Netdev List
 help / color / mirror / Atom feed
From: Michael Bommarito <michael.bommarito@gmail.com>
To: Steffen Klassert <steffen.klassert@secunet.com>,
	Herbert Xu <herbert@gondor.apana.org.au>,
	Eric Dumazet <edumazet@google.com>,
	netdev@vger.kernel.org
Cc: "David S . Miller" <davem@davemloft.net>,
	Jakub Kicinski <kuba@kernel.org>, Paolo Abeni <pabeni@redhat.com>,
	Kuniyuki Iwashima <kuniyu@google.com>,
	Maciej Zenczykowski <maze@google.com>,
	Kees Cook <kees@kernel.org>, Jeff Layton <jlayton@kernel.org>,
	"Gustavo A . R . Silva" <gustavoars@kernel.org>,
	Pablo Neira Ayuso <pablo@netfilter.org>,
	Florian Westphal <fw@strlen.de>,
	netfilter-devel@vger.kernel.org, coreteam@netfilter.org,
	linux-kernel@vger.kernel.org
Subject: [PATCH net 0/2] ipv4: harden against ihl < 5 IP_HDRINCL packets
Date: Tue, 12 May 2026 16:51:13 -0400	[thread overview]
Message-ID: <cover.1778614451.git.michael.bommarito@gmail.com> (raw)

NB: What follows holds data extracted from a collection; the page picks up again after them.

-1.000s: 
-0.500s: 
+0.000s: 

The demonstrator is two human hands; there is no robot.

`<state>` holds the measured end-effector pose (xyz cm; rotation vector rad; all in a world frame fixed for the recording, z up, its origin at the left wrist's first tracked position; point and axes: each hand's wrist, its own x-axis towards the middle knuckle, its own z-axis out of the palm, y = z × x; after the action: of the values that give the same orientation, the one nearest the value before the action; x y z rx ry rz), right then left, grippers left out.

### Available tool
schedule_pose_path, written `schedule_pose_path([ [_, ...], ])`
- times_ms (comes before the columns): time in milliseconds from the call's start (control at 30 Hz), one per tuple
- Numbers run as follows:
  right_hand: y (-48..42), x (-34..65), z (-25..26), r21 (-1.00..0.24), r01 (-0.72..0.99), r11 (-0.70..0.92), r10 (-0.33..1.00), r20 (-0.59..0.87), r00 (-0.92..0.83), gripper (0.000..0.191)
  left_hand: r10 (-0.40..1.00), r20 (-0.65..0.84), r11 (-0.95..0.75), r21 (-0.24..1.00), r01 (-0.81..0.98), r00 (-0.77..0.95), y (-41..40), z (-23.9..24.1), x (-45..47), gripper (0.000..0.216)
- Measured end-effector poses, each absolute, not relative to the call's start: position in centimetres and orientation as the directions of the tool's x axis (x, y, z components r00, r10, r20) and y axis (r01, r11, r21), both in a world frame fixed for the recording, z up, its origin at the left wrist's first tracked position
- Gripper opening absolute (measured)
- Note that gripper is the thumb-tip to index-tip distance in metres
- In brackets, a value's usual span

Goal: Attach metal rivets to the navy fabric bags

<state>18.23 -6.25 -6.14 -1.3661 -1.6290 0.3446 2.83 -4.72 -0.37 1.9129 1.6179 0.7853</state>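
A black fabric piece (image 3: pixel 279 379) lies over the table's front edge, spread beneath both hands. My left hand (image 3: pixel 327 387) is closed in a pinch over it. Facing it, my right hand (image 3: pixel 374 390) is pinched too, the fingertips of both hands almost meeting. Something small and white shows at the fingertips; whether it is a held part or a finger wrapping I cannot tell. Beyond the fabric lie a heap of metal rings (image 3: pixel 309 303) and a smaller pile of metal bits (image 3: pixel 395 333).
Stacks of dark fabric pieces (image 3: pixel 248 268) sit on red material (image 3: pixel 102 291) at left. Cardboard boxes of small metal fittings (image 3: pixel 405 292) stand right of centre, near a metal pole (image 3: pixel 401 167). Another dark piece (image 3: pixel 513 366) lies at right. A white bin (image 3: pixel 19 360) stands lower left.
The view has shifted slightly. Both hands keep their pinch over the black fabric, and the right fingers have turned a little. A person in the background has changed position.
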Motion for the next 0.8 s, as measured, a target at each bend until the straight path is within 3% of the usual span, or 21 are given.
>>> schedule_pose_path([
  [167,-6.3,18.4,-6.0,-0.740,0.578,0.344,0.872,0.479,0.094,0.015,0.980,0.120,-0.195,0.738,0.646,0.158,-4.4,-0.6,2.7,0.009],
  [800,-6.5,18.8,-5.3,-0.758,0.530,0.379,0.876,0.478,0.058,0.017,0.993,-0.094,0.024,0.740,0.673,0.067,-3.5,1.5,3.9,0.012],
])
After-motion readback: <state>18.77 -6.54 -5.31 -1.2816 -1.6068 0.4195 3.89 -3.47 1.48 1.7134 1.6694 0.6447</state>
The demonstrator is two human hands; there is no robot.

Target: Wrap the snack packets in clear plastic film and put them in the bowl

This series fixes a size_t underflow in net/ipv4/ah4.c:ah_output()
reachable when a raw IP_HDRINCL socket sends a packet with ihl < 5
through an xfrm AH policy.  Originally triaged on security@kernel.org;
moving to netdev at Herbert's suggestion so nftables / netfilter
maintainers can weigh in on a related question (see "Open question"
below).  Herbert also asked for the malformed packet to be rejected
upstream of AH rather than guarded at the AH consumer; that is
patch 1/2.  v1's AH-side guard is kept here as 2/2 defense-in-depth.

Bug
---

In net/ipv4/ah4.c, ah_output_done() and ah_output() copy the IPv4
options area with

    if (top_iph->ihl != 5) {
        memcpy(dst, src, top_iph->ihl * 4 - sizeof(struct iphdr));
    }

The "!= 5" guard correctly excludes the no-options case but does
NOT exclude ihl < 5.  For ihl in [0, 4], top_iph->ihl * 4 is less
than sizeof(struct iphdr) (20); the subtraction is computed as int
and becomes negative, then is implicitly converted to size_t at the
memcpy() call.  The resulting length is close to SIZE_MAX and
memcpy walks off the slab allocation backing the skb's network
header.

The malformed packet arrives via raw_send_hdrinc() in net/ipv4/raw.c.
raw_send_hdrinc() validates "iphlen > length" but does not reject
"iphlen < sizeof(struct iphdr)".  An IP_HDRINCL caller with
CAP_NET_RAW (acquirable in an unprivileged user+net namespace on a
distro kernel with CONFIG_USER_NS=y) can therefore craft an ihl < 5
packet; if a matching xfrm AH policy is installed on the outgoing
route, ah_output() runs on the crafted packet and panics the host
kernel.

The guard has been in place since 1da177e4c3f4 ("Linux-2.6.12-rc2",
2005).  No prior fix on lore (3-year window) and no CVE on the file.

Reproduction
------------

x86 + KASAN (QEMU KVM, net-next 7.1.0-rc2):

  BUG: KASAN: out-of-bounds in ah_output+0x696/0x19e0
  Read of size 18446744073709551596 at addr ffff88800bae9824 \
      by task trigger_ah4_ihl/97
  Call Trace:
   __asan_memcpy+0x23/0x60
   ah_output+0x696/0x19e0
   xfrm_output_resume+0xdc8/0x6280
   xfrm4_output+0xfe/0x4c0
   raw_sendmsg+0x2531/0x26f0
   __sys_sendto+0x32b/0x390
   __x64_sys_sendto+0xdf/0x1f0
   do_syscall_64+0xf3/0x6a0
   entry_SYSCALL_64_after_hwframe+0x77/0x7f
  The buggy address belongs to the object at ffff88800bae9800
   which belongs to the cache kmalloc-1k of size 1024
  The buggy address is located 36 bytes inside of
   1024-byte region [ffff88800bae9800, ffff88800bae9c00)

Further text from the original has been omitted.